今や心を揺らすものなど、何一つなかった。
「どうして? お兄ちゃんは1度もパパやママと一緒にフェスタに行ったことがないの?」
「当たり前だろ、」
「一回も?」
「……、」
僕の脳裏に僅かな景色が横切った。それは数秒の懐かしい映像。
古い映写機のフィルムのように、カタカタとコマ送りをしてゆく。
僕と父と母の遠い記憶――。

無声映画の中で、僕たちは幸せそうな家族だった。
父と一緒に乗ったメリーゴーランド。

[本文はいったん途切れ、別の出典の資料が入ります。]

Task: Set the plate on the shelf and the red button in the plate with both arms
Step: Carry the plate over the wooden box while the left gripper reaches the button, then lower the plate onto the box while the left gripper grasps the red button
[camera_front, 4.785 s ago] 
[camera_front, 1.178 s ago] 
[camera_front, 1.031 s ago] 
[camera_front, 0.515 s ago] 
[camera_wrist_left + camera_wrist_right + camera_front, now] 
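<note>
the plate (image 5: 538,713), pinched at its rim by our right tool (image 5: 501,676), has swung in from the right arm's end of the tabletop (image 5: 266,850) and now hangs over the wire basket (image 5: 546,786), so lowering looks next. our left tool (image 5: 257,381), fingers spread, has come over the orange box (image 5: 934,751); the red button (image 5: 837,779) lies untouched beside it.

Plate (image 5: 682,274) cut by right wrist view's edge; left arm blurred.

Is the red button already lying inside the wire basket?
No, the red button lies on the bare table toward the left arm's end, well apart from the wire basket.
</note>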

あ、母が手を振っている。
フェンス越しから僕たちに笑いかけている。
父は僕が落ちないように、ぎゅっと腰に腕を回す。
父の温もり。父の体にすっぽり収まった自分の体。
母はなんて優しい顔をしているのだろう……。

思い出した。
僕たち家族は、前に1度、このフェスタへ一緒に来ている。

「お兄ちゃん、来たことがあるでしょう?」
少女の問いに、僕は答えた。
「ああ、あるよ。一回だけね。」
「だったら、いいじゃない。」
シルビアはいとも簡単に云ってのけた。
「いいって、何が、」
「一回あれば、充分ってこと。だってその時の気持ちに嘘はないもの。」
僕は彼女の言葉を噛み締めた。
――嘘はないもの。
「お兄ちゃん、今日はアタシとフェスタへ行きましょう。
アタシ、お兄ちゃんと行きたいの。」
僕はこの小さな天使に腕を引かれて、けして入ることはないと思っていた
春風フェスタのゲートをくぐった。

賑やかな会場は、一枚ずつ僕の重いコートを脱がしてゆく。
楽しい音楽、色とりどりの露店、はしゃぎまわる子供たち。
目に映るもの全てが輝いて見える。
いつしかシルビアと僕は走りだしていた。

そうだ、今日はケーキを買って帰ろう。春風フェスタ限定のショートケーキだ。
砂糖漬けの青いパンジーが上に載っている、あの日僕たちが食べたケーキを。
母が帰って来たら、一緒に食べよう。
それと父のベッドの脇に手紙を添えて。